Scale is a crust that forms on membranes, heat transfer surfaces, and on the inside of pipes as salts precipitate out of solution. Scale blocks flow, disrupts heat transfer, and increases energy requirements for water treatment systems. Simply stated, scale is bad news: it limits system performance and increases maintenance costs.

You can protect your plant’s productivity from scale when you are armed with an understanding of scaling water chemistry and the right technology. You can also push and maximize performance of your plant, if you understand the scaling ‘danger zone’.

Download our periodic table, which includes an easy-to-use guide and example. Keep reading below to learn more.
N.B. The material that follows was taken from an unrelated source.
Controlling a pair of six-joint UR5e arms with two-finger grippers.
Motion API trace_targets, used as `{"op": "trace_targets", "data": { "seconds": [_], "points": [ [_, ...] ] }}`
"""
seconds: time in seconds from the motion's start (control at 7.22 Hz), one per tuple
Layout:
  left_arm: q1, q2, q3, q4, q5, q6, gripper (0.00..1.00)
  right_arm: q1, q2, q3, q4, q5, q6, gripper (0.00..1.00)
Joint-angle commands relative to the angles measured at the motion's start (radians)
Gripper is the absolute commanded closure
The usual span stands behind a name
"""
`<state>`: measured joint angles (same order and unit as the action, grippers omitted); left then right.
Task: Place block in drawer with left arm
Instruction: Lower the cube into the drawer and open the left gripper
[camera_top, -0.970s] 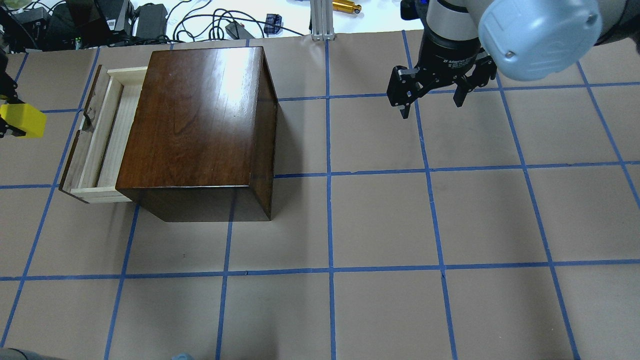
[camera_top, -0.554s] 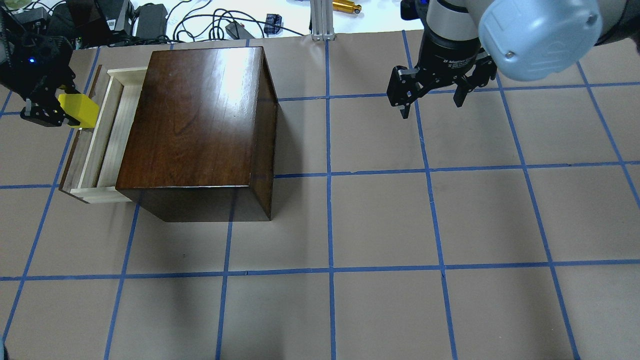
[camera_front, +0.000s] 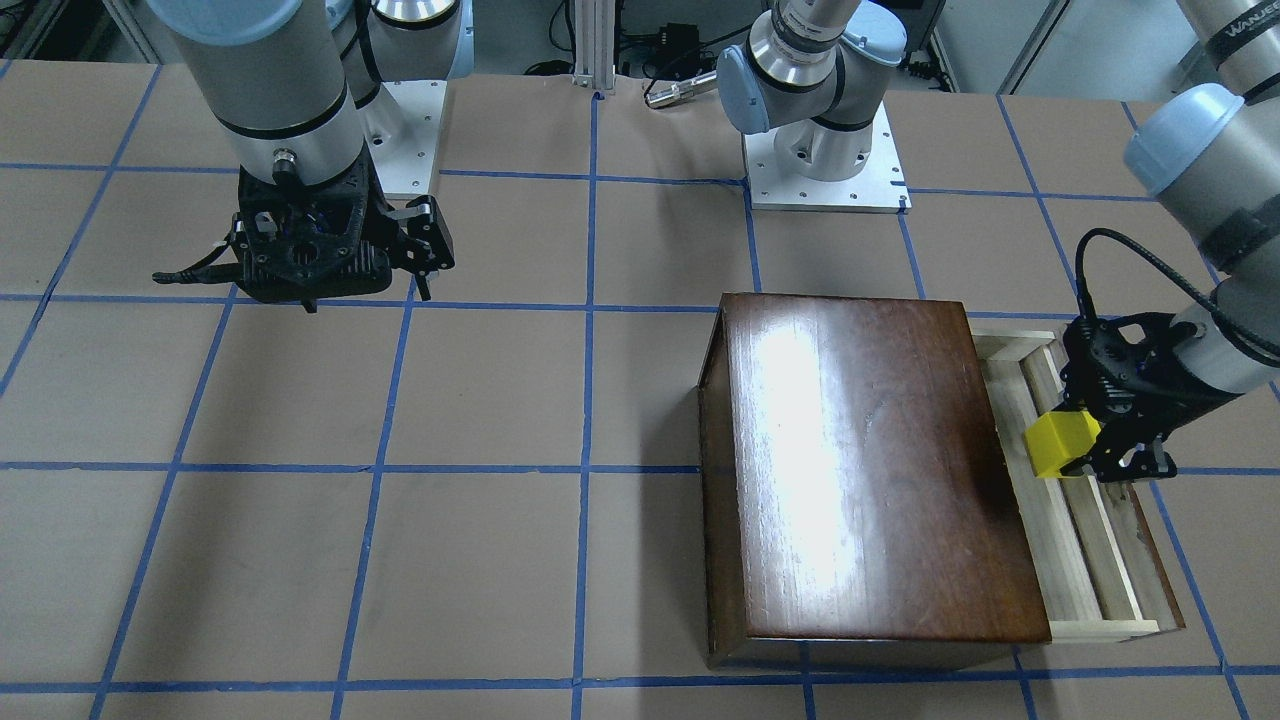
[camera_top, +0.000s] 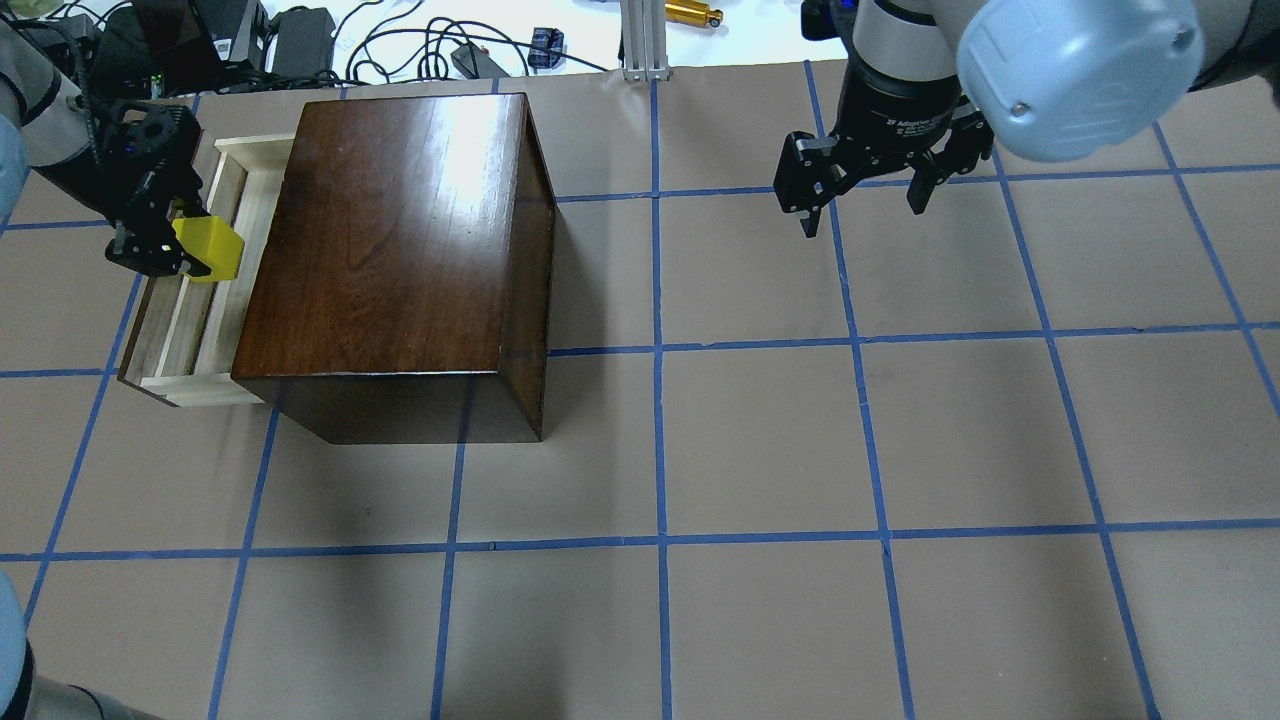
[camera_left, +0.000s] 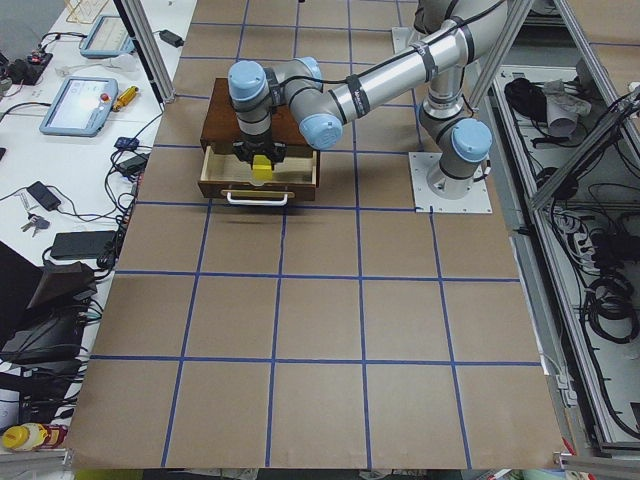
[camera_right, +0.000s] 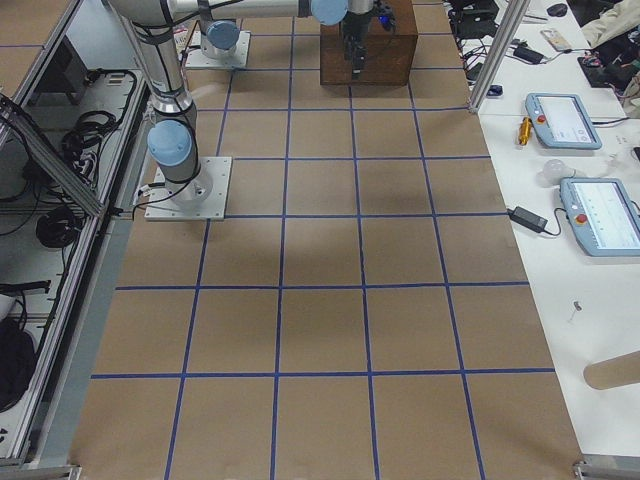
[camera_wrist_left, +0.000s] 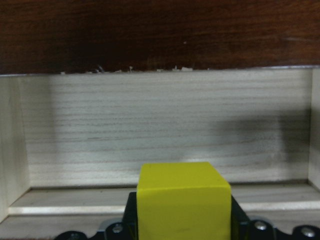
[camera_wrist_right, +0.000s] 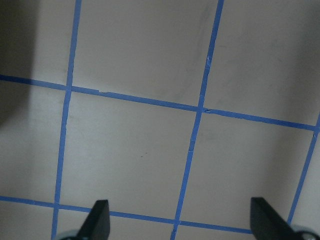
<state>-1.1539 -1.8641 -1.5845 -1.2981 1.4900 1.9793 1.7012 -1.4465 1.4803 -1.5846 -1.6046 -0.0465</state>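
Overhead, I see my left gripper (camera_top: 190, 245) clamped on the small yellow block (camera_top: 210, 250), holding it above the open drawer (camera_top: 190, 385). The drawer juts from the 9 o'clock side of the dark wooden box (camera_top: 400, 240). My left wrist camera shows the block over the pale drawer floor. At 3 o'clock from the box, well apart, my right gripper (camera_top: 862, 215) hovers over the blue-taped table (camera_top: 760, 440), jaws wide and empty.

Yellow block (camera_top: 208, 249), pale-wood drawer (camera_top: 232, 290)
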Motion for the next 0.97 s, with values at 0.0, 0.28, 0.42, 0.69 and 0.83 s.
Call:
{"op": "trace_targets", "data": {
  "seconds": [0.0,0.28,0.42,0.69,0.83],
  "points": [
    [-0.004,-0.042,-0.043,0.086,-0.051,-0.017,1.0,0.0,0.0,0.0,0.0,0.0,-0.001,0.0],
    [-0.004,-0.052,-0.051,0.105,-0.05,-0.024,1.0,0.0,0.0,0.0,0.0,0.0,-0.001,0.0],
    [-0.003,-0.052,-0.049,0.102,-0.051,-0.039,0.01,0.0,0.0,0.0,0.0,0.0,-0.001,0.0],
    [-0.015,0.0,-0.035,0.088,-0.05,-0.042,0.0,0.0,0.0,0.0,0.0,0.0,0.0,0.0],
    [-0.015,0.041,-0.014,0.019,-0.051,-0.046,0.0,0.0,0.0,0.0,0.0,0.0,-0.001,0.0]
  ]
}}
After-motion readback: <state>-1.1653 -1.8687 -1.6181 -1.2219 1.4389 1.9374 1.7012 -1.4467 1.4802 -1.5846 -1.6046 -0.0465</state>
Download a Free Periodic Table of Scaling Compounds

How do Scaling Ions Precipitate?

Scaling occurs when ion pairs reach their solubility limits and form salts. Ion pairs comprise positive cations and negative anions, and most scale is caused by ions that are multivalent pairs. Multivalent ions, such as calcium (Ca²⁺) and sulfate (SO₄^2-), are more likely to cause scale than monovalent ions because they have lower solubilities and will precipitate earlier. Watch out, however, for one particular mono-multi pair—calcium (Ca²⁺) and fluoride (F^–)—which can also cause scale.

Our chemists and engineers use the above periodic table of scaling compounds to easily check for concentrations of ions in water that might precipitate and affect evaporator or membrane system performance.

The solubility of an individual ion pair is the most essential information to use when designing a scale management strategy. However, scaling concentration limits can be affected by the temperature, pH, and mixed-ion chemistry of the water. Ions in mixed solutions tend to have higher solubilities than pure solutions, which can be difficult to predict, even with some of the software models that are available. We treat mixed-ion effects as an extra buffer that prevents scale.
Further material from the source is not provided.